Chairman Ben S. Bernanke sees the thawing of frozen credit markets as critical to a recovery, and is determined to try to prevent a second wave of credit distress as the US weathers bad economic news over the next two quarters.

The Fed is now looking at ways to revive lending by using its balance sheet to hold loans and bonds that investors don't want.

"Investors in general don't want to take on the risk," said Richard Schlanger, who helps manage $15 billion (Dh55 billion) in fixed income securities at Pioneer Investments in Boston. "It is going to reach the point where the Fed will intervene again."
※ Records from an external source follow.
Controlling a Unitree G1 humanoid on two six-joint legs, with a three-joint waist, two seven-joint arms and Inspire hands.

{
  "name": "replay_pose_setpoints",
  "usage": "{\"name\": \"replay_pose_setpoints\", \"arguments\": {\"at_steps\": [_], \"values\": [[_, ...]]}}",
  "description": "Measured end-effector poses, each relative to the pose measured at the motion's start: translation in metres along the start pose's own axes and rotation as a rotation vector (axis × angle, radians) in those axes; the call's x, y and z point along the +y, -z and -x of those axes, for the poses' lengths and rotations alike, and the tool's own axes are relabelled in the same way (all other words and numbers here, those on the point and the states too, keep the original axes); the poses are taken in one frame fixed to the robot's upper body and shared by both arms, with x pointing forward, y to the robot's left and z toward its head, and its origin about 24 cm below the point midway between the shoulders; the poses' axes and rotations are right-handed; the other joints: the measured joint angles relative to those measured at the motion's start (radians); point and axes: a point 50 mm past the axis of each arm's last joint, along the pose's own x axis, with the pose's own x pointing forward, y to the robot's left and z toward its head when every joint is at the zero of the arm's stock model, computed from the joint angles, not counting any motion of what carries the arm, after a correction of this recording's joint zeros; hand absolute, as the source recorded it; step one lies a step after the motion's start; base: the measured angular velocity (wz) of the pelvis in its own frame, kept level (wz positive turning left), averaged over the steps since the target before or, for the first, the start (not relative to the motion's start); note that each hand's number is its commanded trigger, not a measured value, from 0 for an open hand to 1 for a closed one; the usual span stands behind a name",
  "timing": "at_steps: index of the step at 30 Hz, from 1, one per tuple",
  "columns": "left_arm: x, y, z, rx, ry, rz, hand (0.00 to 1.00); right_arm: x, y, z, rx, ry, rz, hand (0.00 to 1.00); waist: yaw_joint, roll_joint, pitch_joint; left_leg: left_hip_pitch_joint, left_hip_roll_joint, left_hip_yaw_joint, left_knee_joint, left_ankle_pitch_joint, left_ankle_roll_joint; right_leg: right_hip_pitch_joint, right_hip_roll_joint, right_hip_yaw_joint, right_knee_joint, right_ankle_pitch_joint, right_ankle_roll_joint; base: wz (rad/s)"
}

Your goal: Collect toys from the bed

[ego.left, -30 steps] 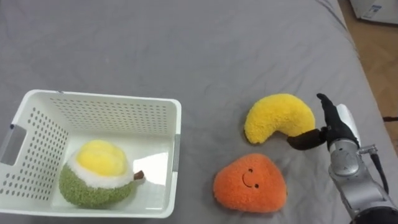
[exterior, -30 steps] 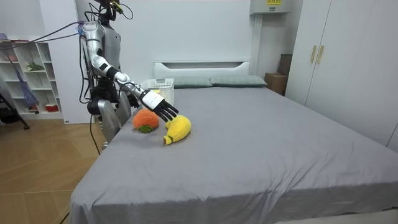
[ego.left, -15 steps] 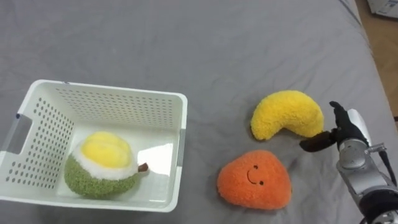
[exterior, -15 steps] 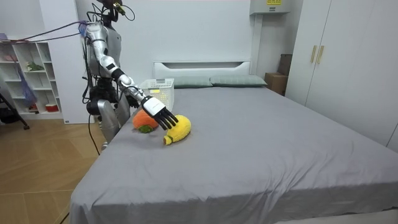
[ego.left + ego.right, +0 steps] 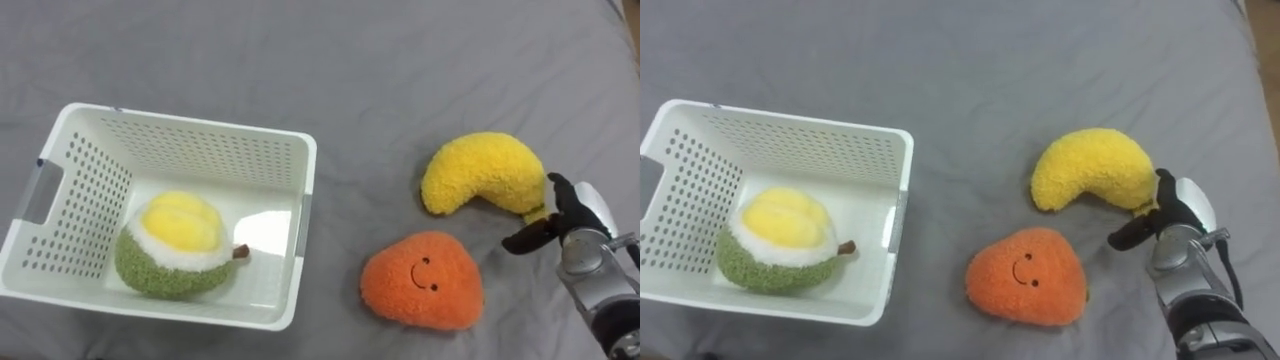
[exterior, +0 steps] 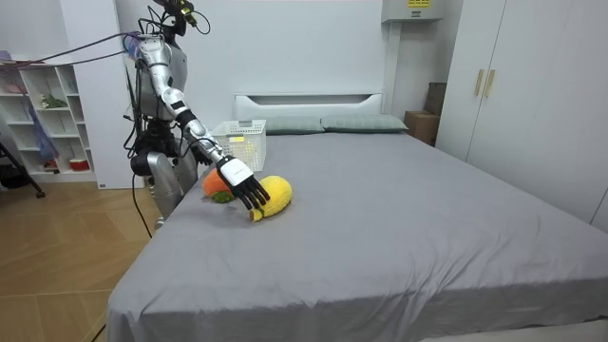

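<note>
A yellow banana plush point(image 5: 485, 175) lies on the grey bed, and an orange plush with a smiling face point(image 5: 425, 280) sits just in front of it. My right hand point(image 5: 575, 215) is at the banana's right end, open, with its thumb stretched toward the toy and touching or almost touching it. To the left, the white perforated basket point(image 5: 200, 150) holds a green and yellow durian plush point(image 5: 180, 260). In the room view I stand at the bed's side, and my right hand point(image 6: 249, 188) reaches down to the banana point(image 6: 275, 193).
Broad bare grey bedspread point(image 5: 350, 60) lies beyond the toys. The bed's side edge is close behind my right hand. Pillows point(image 6: 361, 123) lie at the headboard; a wardrobe point(image 6: 532, 85) stands on the room view's right and a shelf point(image 6: 43, 114) on its left.
My right hand has come down from above the banana to its right end. The eye view has shifted, so the basket and toys sit further right in it.
</note>
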Motion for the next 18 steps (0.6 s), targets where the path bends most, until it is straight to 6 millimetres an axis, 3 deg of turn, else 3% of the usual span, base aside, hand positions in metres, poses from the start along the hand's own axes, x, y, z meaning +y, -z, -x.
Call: {"name": "replay_pose_setpoints", "arguments": {"at_steps": [10, 18], "values": [[-0.002, -0.006, -0.001, -0.023, 0.024, -0.006, 0.0, -0.006, -0.003, -0.002, -0.004, 0.064, -0.008, 0.0, 0.031, 0.003, -0.0011, -0.02, 0.0, -0.003, 0.0, 0.004, -0.001, -0.019, 0.0, -0.004, -0.003, 0.001, -0.001, 0.01], [-0.002, -0.007, -0.002, -0.027, 0.027, -0.007, 0.0, -0.018, -0.027, -0.005, -0.078, 0.159, -0.057, 0.0, 0.035, 0.005, -0.001, -0.017, 0.001, -0.005, 0.0, 0.008, -0.003, -0.016, 0.0, -0.007, -0.002, 0.002, -0.003, 0.0]]}}
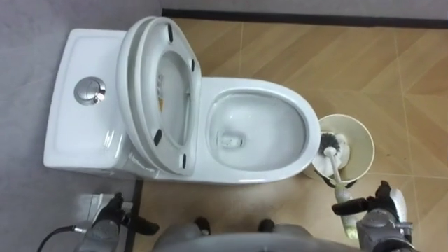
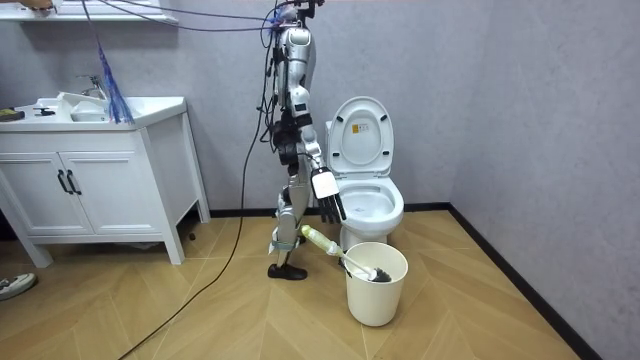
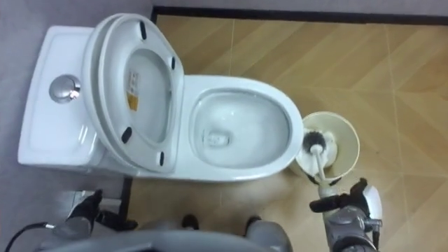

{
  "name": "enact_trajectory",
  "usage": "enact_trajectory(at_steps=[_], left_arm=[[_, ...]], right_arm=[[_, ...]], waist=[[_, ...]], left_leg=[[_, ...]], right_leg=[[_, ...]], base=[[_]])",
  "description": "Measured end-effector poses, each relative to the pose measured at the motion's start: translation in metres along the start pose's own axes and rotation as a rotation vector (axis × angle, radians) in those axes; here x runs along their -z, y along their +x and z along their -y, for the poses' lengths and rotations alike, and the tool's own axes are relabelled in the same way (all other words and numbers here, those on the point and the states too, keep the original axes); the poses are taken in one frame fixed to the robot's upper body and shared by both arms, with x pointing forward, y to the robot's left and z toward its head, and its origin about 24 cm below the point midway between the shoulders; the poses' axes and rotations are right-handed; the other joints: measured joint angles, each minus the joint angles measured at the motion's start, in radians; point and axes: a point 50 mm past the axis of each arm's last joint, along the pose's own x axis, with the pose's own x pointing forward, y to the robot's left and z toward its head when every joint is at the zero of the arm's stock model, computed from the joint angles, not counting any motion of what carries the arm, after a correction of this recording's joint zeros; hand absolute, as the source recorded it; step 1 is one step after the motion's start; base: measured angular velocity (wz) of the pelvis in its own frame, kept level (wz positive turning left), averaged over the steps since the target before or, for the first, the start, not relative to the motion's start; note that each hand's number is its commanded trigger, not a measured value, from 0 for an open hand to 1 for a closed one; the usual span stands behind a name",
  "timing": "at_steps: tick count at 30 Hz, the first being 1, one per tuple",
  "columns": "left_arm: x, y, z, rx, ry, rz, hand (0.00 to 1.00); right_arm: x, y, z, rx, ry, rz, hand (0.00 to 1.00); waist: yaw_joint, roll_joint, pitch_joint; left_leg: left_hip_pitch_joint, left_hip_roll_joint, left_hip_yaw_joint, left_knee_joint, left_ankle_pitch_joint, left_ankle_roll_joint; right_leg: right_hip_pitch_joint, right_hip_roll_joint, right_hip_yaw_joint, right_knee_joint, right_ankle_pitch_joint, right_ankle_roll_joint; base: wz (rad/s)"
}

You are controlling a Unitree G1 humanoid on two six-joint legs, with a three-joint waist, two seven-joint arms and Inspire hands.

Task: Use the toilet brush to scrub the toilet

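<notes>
The white toilet (image 1: pixel 259 129) stands before me with seat and lid (image 1: pixel 162 91) raised against the tank (image 1: pixel 84 98). Past the bowl's front, a cream bucket (image 1: pixel 358 147) holds the toilet brush (image 1: pixel 334 161), its dark bristle head down inside and its pale handle leaning out toward me. My right hand (image 1: pixel 381 213) hangs just over the handle's end with fingers (image 1: pixel 353 205) straight and open, not closed round it; the room view shows a gap between the right hand (image 2: pixel 330 198) and the brush (image 2: pixel 330 246). Low at the left, my left hand (image 1: pixel 108 218) stays idle, fingers relaxed.
I stand at the toilet's side, by the grey wall. A white vanity cabinet (image 2: pixel 95 175) with a sink stands at the room view's left. Wooden floor (image 1: pixel 392 77) stretches beyond the bucket (image 2: pixel 377 283).
</notes>
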Motion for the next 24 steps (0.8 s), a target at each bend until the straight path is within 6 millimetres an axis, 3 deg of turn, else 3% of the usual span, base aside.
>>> enact_trajectory(at_steps=[4,7,9,10,13,14,15,16,17,18,20,22,24], left_arm=[[-0.018,0.003,0.001,0.001,0.024,0.050,0.00],[-0.034,0.005,0.003,0.016,0.072,0.078,0.00],[-0.055,0.007,0.001,-0.001,0.087,0.130,0.00],[-0.060,0.007,0.000,-0.010,0.085,0.144,0.00],[-0.080,0.007,-0.003,-0.035,0.090,0.193,0.00],[-0.085,0.007,-0.001,-0.036,0.107,0.207,0.00],[-0.092,0.006,-0.001,-0.042,0.110,0.226,0.00],[-0.094,0.006,-0.002,-0.054,0.108,0.235,0.00],[-0.100,0.005,-0.006,-0.075,0.103,0.256,0.00],[-0.109,0.004,-0.001,-0.070,0.080,0.276,0.00],[-0.120,0.003,-0.003,-0.078,0.058,0.303,0.00],[-0.130,0.000,-0.005,-0.089,0.015,0.337,0.00],[-0.148,-0.006,-0.008,-0.098,-0.019,0.410,0.00]], right_arm=[[-0.007,0.002,0.000,0.004,0.011,-0.019,0.00],[-0.022,0.005,0.002,0.010,0.051,-0.024,0.00],[-0.040,0.009,0.006,0.023,0.094,0.001,0.00],[-0.045,0.009,0.008,0.025,0.105,0.012,0.00],[-0.063,0.011,0.011,0.030,0.159,0.044,0.00],[-0.064,0.012,0.014,0.036,0.159,0.048,0.00],[-0.063,0.013,0.016,0.041,0.160,0.046,0.00],[-0.065,0.013,0.016,0.040,0.164,0.049,0.00],[-0.072,0.013,0.018,0.039,0.172,0.067,0.00],[-0.076,0.016,0.027,0.052,0.159,0.081,0.00],[-0.077,0.017,0.027,0.039,0.154,0.084,0.00],[-0.078,0.017,0.028,0.032,0.136,0.092,0.00],[-0.084,0.019,0.037,0.047,0.126,0.107,0.00]], waist=[[0.001,0.002,0.0013],[0.002,0.012,0.0142],[0.017,0.015,0.0276],[0.019,0.016,0.0297],[0.016,0.014,0.0328],[0.012,0.014,0.0370],[0.005,0.011,0.0497],[0.008,0.004,0.0507],[0.009,-0.010,0.0530],[0.010,0.019,0.0560],[0.013,0.023,0.0566],[0.012,0.023,0.0571],[0.016,0.023,0.0562]], left_leg=[[-0.062,0.001,-0.008,0.018,0.002,0.001],[-0.104,0.001,-0.012,0.032,0.006,0.007],[-0.158,-0.002,-0.011,0.068,0.006,0.007],[-0.174,-0.003,-0.012,0.076,0.006,0.007],[-0.251,-0.020,-0.065,0.127,0.006,0.007],[-0.268,-0.034,-0.092,0.147,0.006,0.007],[-0.287,-0.047,-0.150,0.180,-0.001,0.016],[-0.314,-0.057,-0.171,0.206,-0.006,0.021],[-0.383,-0.076,-0.165,0.293,-0.030,0.013],[-0.456,-0.065,-0.143,0.387,-0.071,0.001],[-0.528,-0.049,-0.103,0.469,-0.083,0.000],[-0.572,-0.035,-0.075,0.518,-0.095,0.004],[-0.644,-0.026,-0.055,0.589,-0.136,0.012]], right_leg=[[-0.063,-0.001,0.001,0.024,0.001,-0.001],[-0.133,-0.010,-0.004,0.092,0.000,-0.001],[-0.203,-0.022,-0.004,0.152,-0.001,-0.001],[-0.225,-0.025,-0.003,0.168,-0.001,-0.001],[-0.338,-0.051,0.000,0.293,-0.007,-0.006],[-0.394,-0.074,0.004,0.395,-0.013,-0.007],[-0.454,-0.088,0.023,0.462,-0.046,-0.002],[-0.485,-0.086,0.049,0.438,-0.056,-0.004],[-0.544,-0.088,0.069,0.378,-0.023,-0.036],[-0.591,-0.095,0.033,0.448,-0.025,-0.042],[-0.643,-0.101,0.017,0.512,-0.044,-0.058],[-0.675,-0.103,0.018,0.555,-0.065,-0.062],[-0.747,-0.108,0.026,0.634,-0.106,-0.062]], base=[[0.03],[-0.04],[-0.11],[-0.08],[0.08],[0.36],[0.33],[0.24],[0.15],[0.19],[0.31],[0.40],[0.40]])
One of the options under consideration: reviving the asset-purchase plan originally envisaged under the $700 billion Troubled Asset Relief Programme run by the Treasury. The purchases could be combined with fresh injections of capital into banks, and the use of TARP money to help struggling home owners avoid foreclosure.

President-elect Barack Obama's transition team and central bank officials have discussed such a strategy. Obama, who has advocated a broad-based approach to tackling the issue, has picked New York Fed president Timothy Geithner as his Treasury chief, with former Treasury secretary Lawrence Summers as White House economics director.

The Fed may offer further insight into officials' deliberations last month on shifting to using the amount and type of debt the central bank buys as the main tool of monetary policy.

The Fed on Monday began a frontal attack to drive down home-loan costs, buying mortgage-backed securities issued by Fannie Mae, Freddie Mac and Ginnie Mae. The effort was part of a $600 billion plan, which also includes purchases of Fannie and Freddie bonds.

Mortgage rates "should be in the low 4s right now based on Fed rates," said Ben Fox, executive vice- president of Premier Mortgage Co in Fairfax, Virginia. "They are not even close," he added.